Have you reviewed that the regex you added to the settings is correct?

Can you share your current settings and examples of the SAML Attributes?

[adevapp]

Create user if not exists TRUE Update user data TRUE Match Wordpress account by Username

Regular expression for multiple role values: /CN=([^,;]*)/

Mappings:

Other:

[pitbulk]

What about the Attributes included on the SAMLResponse? (You can record SAMLResponse with SAML Tracer or Chrome SAML panel

[adevapp]

I assuming you mean these mappings in OneLogin?

[pitbulk]

No, I need the SAMLResponse OneLogin is sending to Wordpress in order to verify that the expected "member of" attribute contains a value and verify if the regex matches that value.

[adevapp]

I assume I would put a var_dump($var) and then exit() somewhere in the plugin code - Then attempt the login to dump this info?

[pitbulk]

I suggested you to use plugins that you install on browsers (SAML Tracer or Chrome SAML Panel) that are able to record the SAMLResponse.

But you can edit the functions.php file of the SAML plugin and print the $_POST['SAMLResponse'] on the acs method.

[adevapp]

Response is: (Have changed name and email to xxx).

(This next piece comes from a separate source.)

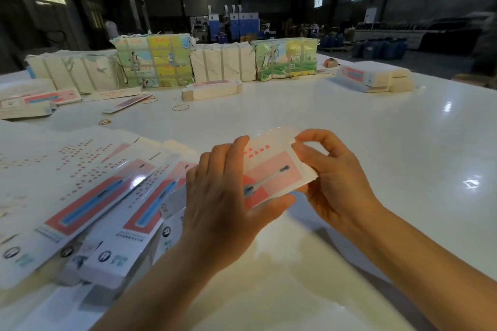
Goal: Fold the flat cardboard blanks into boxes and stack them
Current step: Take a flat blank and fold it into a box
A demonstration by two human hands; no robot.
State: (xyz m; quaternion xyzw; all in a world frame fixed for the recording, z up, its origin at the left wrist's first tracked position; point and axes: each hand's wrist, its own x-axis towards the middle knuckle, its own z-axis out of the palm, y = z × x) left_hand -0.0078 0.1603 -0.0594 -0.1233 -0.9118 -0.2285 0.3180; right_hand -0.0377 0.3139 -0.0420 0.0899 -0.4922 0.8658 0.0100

    <saml:Conditions NotBefore="2018-05-14T08:48:18Z" NotOnOrAfter="2018-05-14T08:54:18Z">
        <saml:AudienceRestriction>
            <saml:Audience>php-saml</saml:Audience>
        </saml:AudienceRestriction>
    </saml:Conditions>
    <saml:AuthnStatement AuthnInstant="2018-05-14T08:51:17Z"
        SessionIndex="xxx-3981-0136-790d-0a1b22056132" SessionNotOnOrAfter="2018-05-15T08:51:18Z">
        <saml:AuthnContext>
            <saml:AuthnContextClassRef>urn:oasis:names:tc:SAML:2.0:ac:classes:PasswordProtectedTransport</saml:AuthnContextClassRef>
        </saml:AuthnContext>
    </saml:AuthnStatement>
    <saml:AttributeStatement>
        <saml:Attribute Name="memberOf" NameFormat="urn:oasis:names:tc:SAML:2.0:attrname-format:basic">
            <saml:AttributeValue xmlns:xsi="http://www.w3.org/2001/XMLSchema-instance" xsi:type="xs:string">administrators</saml:AttributeValue>
        </saml:Attribute>
        <saml:Attribute Name="User.email" NameFormat="urn:oasis:names:tc:SAML:2.0:attrname-format:basic">
            <saml:AttributeValue xmlns:xsi="http://www.w3.org/2001/XMLSchema-instance" xsi:type="xs:string">xxx@xxx.com</saml:AttributeValue>
        </saml:Attribute>
        <saml:Attribute Name="User.FirstName" NameFormat="urn:oasis:names:tc:SAML:2.0:attrname-format:basic">
            <saml:AttributeValue xmlns:xsi="http://www.w3.org/2001/XMLSchema-instance" xsi:type="xs:string">xxx</saml:AttributeValue>
        </saml:Attribute>
        <saml:Attribute Name="User.LastName" NameFormat="urn:oasis:names:tc:SAML:2.0:attrname-format:basic">
            <saml:AttributeValue xmlns:xsi="http://www.w3.org/2001/XMLSchema-instance" xsi:type="xs:string">xxx</saml:AttributeValue>
        </saml:Attribute>
        <saml:Attribute Name="User.Username" NameFormat="urn:oasis:names:tc:SAML:2.0:attrname-format:basic">
            <saml:AttributeValue xmlns:xsi="http://www.w3.org/2001/XMLSchema-instance" xsi:type="xs:string">xxx.xxx</saml:AttributeValue>
        </saml:Attribute>
    </saml:AttributeStatement>
</saml:Assertion>

[pitbulk]

As you can see in the SAMLResponse, OneLogin is right now providing as member of the value "administrators" so no regex is required at all.

So remove the regular expression value, uncheck the "Multiple role values in one saml attribute value.

[adevapp]

Thanks. Works now. I had to set the memberOf value using rules, so it updates when the role is set. Otherwise it comes out blank in the debug log, even though the role is active (the memberOf remains blank without the rule).